> Task requirements: Reproduce the entries in full and exactly. Pictures stay out.

[Extracted records]

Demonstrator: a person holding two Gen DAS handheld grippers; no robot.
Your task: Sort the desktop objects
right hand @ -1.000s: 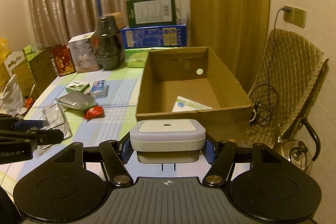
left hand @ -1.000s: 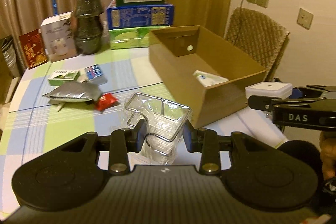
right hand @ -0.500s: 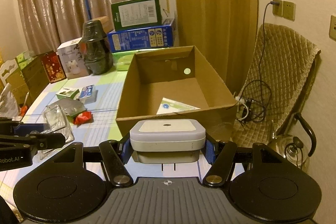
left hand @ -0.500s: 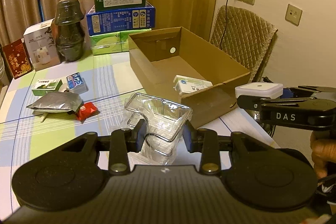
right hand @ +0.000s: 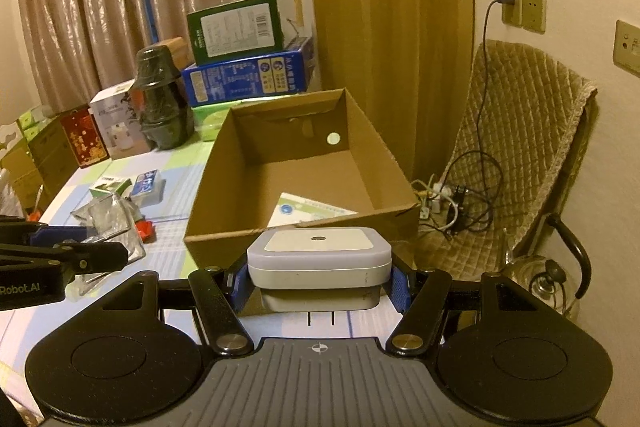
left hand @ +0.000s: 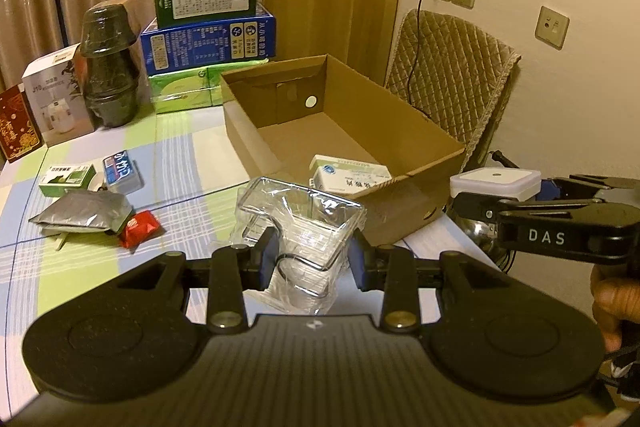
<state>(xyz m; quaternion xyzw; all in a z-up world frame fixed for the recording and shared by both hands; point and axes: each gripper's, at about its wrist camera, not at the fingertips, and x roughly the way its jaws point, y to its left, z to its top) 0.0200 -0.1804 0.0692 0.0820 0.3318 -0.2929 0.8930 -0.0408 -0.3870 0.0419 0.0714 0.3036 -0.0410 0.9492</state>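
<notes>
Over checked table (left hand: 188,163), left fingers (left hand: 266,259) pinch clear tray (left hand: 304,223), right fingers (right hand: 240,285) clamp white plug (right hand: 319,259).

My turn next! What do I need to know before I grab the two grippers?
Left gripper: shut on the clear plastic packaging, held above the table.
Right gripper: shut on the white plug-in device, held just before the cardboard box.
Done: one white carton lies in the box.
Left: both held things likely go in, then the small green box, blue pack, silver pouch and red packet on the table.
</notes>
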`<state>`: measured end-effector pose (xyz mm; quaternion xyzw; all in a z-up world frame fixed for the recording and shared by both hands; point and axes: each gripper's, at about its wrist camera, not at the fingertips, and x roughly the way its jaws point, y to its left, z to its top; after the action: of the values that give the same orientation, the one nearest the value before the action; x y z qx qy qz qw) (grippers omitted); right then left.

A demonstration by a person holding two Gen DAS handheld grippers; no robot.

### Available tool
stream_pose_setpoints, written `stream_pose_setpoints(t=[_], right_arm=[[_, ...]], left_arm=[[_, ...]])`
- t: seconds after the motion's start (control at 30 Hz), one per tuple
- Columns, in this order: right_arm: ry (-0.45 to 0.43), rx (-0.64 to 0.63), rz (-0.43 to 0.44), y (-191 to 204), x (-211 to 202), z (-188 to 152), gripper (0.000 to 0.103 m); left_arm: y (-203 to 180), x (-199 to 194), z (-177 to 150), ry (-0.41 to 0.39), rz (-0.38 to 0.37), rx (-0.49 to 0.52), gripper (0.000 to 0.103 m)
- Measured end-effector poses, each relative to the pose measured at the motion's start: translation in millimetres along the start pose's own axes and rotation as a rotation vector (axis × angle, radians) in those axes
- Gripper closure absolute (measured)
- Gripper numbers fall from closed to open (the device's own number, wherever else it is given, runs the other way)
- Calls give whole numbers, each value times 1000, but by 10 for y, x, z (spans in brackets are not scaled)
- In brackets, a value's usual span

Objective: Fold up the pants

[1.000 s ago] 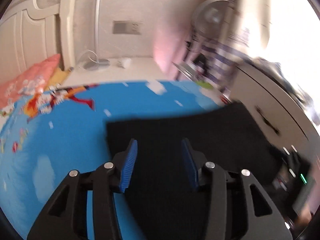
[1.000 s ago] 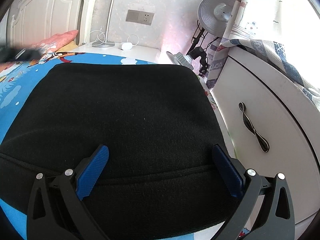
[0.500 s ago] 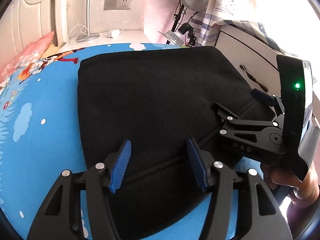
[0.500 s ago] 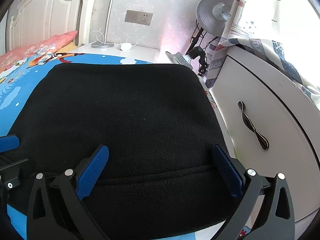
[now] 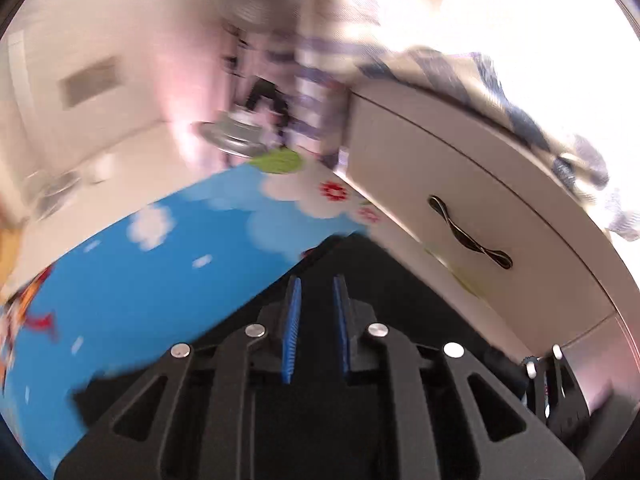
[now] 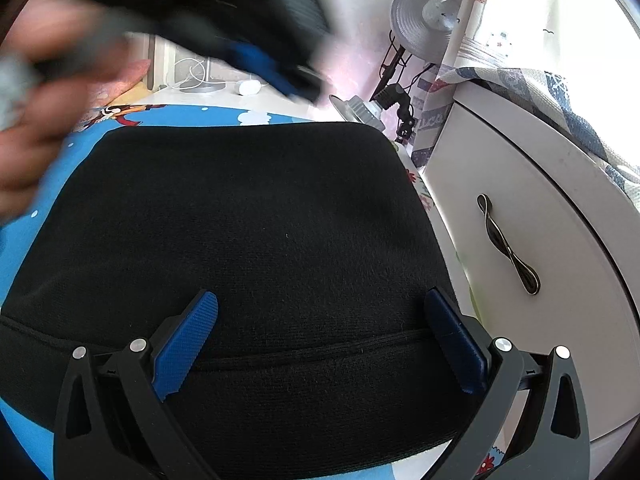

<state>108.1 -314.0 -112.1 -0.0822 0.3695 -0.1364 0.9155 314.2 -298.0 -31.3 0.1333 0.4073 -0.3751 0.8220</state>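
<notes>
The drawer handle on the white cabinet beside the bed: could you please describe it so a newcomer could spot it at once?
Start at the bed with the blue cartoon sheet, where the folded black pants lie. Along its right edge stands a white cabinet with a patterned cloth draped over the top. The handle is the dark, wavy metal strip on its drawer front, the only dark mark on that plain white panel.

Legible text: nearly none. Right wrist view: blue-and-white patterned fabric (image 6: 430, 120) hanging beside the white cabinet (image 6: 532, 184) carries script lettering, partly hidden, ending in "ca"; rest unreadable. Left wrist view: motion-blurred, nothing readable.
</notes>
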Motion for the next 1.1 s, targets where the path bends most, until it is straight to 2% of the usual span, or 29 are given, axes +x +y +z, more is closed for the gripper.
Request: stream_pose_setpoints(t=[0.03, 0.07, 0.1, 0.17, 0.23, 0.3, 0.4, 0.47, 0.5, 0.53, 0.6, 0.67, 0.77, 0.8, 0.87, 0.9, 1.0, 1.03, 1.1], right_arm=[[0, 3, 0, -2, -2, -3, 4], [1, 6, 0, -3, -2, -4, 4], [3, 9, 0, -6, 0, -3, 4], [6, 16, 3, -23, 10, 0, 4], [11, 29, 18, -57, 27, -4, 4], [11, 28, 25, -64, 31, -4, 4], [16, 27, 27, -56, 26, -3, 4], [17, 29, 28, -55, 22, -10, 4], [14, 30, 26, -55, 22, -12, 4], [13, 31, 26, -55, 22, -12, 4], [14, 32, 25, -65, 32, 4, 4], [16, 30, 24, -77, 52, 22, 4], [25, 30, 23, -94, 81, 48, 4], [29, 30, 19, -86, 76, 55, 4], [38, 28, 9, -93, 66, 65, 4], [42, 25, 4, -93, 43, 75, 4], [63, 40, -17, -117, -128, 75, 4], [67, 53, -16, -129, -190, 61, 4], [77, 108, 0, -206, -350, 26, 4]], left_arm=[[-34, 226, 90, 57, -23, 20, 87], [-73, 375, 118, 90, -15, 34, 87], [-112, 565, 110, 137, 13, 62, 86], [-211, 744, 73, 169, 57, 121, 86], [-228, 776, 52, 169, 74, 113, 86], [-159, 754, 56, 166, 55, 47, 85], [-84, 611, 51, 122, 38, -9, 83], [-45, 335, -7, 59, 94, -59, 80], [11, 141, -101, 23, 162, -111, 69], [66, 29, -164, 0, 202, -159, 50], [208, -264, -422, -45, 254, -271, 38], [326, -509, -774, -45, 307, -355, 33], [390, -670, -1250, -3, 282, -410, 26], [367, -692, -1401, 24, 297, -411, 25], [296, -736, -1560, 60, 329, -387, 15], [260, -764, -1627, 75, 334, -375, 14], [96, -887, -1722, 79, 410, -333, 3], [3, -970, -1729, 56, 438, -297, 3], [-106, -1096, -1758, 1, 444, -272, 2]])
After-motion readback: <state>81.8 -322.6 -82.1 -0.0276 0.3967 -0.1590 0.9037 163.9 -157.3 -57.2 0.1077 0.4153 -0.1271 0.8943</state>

> Written reply:
Demonstrator: a person holding two Gen DAS handheld grippers; no robot.
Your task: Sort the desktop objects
right hand @ -1.000s: 
left hand @ -1.000s: 
right hand @ -0.500s: 
left hand @ -0.500s: 
right hand @ +0.000s: 
left hand @ +0.000s: 
<state>(xyz m; quaternion xyzw; all in a z-up world frame fixed for the recording and shared by both hands; point and axes: each gripper's, at about its wrist camera, not at the fingertips, and x roughly the way its jaws point, y to its left, z to its top) 0.0200 -0.1804 0.0692 0.0820 0.3318 -0.2929 0.8930 -0.0408 -0.3870 0.0419 0.0714 0.3036 -0.0410 0.9492</state>
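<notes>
Over checked table (left hand: 188,163), left fingers (left hand: 266,259) pinch clear tray (left hand: 304,223), right fingers (right hand: 240,285) clamp white plug (right hand: 319,259).

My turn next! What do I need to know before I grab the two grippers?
Left gripper: shut on the clear plastic packaging, held above the table.
Right gripper: shut on the white plug-in device, held just before the cardboard box.
Done: one white carton lies in the box.
Left: both held things likely go in, then the small green box, blue pack, silver pouch and red packet on the table.
</notes>
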`<state>`: measured end-effector pose (xyz mm; quaternion xyzw; all in a z-up world frame fixed for the recording and shared by both hands; point and axes: each gripper's, at about its wrist camera, not at the fingertips, and x roughly the way its jaws point, y to its left, z to its top; after the action: of the values that give the same orientation, the one nearest the value before the action; x y z qx qy qz qw) (grippers omitted); right then left.

A demonstration by a person holding two Gen DAS handheld grippers; no robot.

### Available tool
stream_pose_setpoints, written `stream_pose_setpoints(t=[_], right_arm=[[_, ...]], left_arm=[[_, ...]])`
- t: seconds after the motion's start (control at 30 Hz), one per tuple
- Columns, in this order: right_arm: ry (-0.45 to 0.43), rx (-0.64 to 0.63), rz (-0.43 to 0.44), y (-191 to 204), x (-211 to 202), z (-188 to 152), gripper (0.000 to 0.103 m); left_arm: y (-203 to 180), x (-199 to 194), z (-177 to 150), ry (-0.41 to 0.39), rz (-0.38 to 0.37), rx (-0.49 to 0.52), gripper (0.000 to 0.103 m)
- Measured end-effector poses, each relative to the pose measured at the motion's start: translation in millimetres along the start pose's own axes and rotation as a rotation vector (axis × angle, radians) in those axes
- Gripper closure absolute (measured)
- Gripper numbers fall from closed to open (the device's own number, wherever else it is given, runs the other way)
- Calls give whole numbers, each value times 1000, but by 10 for y, x, z (spans in brackets are not scaled)
- In brackets, a value's usual span

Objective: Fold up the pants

[1.000 s ago] 
[1.000 s ago] 
[0.500 s ago] 
[0.500 s ago] 
[now] 
[now] 

<state>108.1 -314.0 -112.1 -0.0822 0.3695 -0.1364 0.9155 314.2 -298.0 -31.3 0.1333 0.4073 -0.3751 0.8220</state>
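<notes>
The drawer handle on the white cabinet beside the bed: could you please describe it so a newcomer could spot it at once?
Start at the bed with the blue cartoon sheet, where the folded black pants lie. Along its right edge stands a white cabinet with a patterned cloth draped over the top. The handle is the dark, wavy metal strip on its drawer front, the only dark mark on that plain white panel.

Legible text: nearly none. Right wrist view: blue-and-white patterned fabric (image 6: 430, 120) hanging beside the white cabinet (image 6: 532, 184) carries script lettering, partly hidden, ending in "ca"; rest unreadable. Left wrist view: motion-blurred, nothing readable.
</notes>
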Motion for the next 1.1 s, targets where the path bends most, until it is straight to 2% of the usual span, or 29 are given, axes +x +y +z, more is closed for the gripper.
Request: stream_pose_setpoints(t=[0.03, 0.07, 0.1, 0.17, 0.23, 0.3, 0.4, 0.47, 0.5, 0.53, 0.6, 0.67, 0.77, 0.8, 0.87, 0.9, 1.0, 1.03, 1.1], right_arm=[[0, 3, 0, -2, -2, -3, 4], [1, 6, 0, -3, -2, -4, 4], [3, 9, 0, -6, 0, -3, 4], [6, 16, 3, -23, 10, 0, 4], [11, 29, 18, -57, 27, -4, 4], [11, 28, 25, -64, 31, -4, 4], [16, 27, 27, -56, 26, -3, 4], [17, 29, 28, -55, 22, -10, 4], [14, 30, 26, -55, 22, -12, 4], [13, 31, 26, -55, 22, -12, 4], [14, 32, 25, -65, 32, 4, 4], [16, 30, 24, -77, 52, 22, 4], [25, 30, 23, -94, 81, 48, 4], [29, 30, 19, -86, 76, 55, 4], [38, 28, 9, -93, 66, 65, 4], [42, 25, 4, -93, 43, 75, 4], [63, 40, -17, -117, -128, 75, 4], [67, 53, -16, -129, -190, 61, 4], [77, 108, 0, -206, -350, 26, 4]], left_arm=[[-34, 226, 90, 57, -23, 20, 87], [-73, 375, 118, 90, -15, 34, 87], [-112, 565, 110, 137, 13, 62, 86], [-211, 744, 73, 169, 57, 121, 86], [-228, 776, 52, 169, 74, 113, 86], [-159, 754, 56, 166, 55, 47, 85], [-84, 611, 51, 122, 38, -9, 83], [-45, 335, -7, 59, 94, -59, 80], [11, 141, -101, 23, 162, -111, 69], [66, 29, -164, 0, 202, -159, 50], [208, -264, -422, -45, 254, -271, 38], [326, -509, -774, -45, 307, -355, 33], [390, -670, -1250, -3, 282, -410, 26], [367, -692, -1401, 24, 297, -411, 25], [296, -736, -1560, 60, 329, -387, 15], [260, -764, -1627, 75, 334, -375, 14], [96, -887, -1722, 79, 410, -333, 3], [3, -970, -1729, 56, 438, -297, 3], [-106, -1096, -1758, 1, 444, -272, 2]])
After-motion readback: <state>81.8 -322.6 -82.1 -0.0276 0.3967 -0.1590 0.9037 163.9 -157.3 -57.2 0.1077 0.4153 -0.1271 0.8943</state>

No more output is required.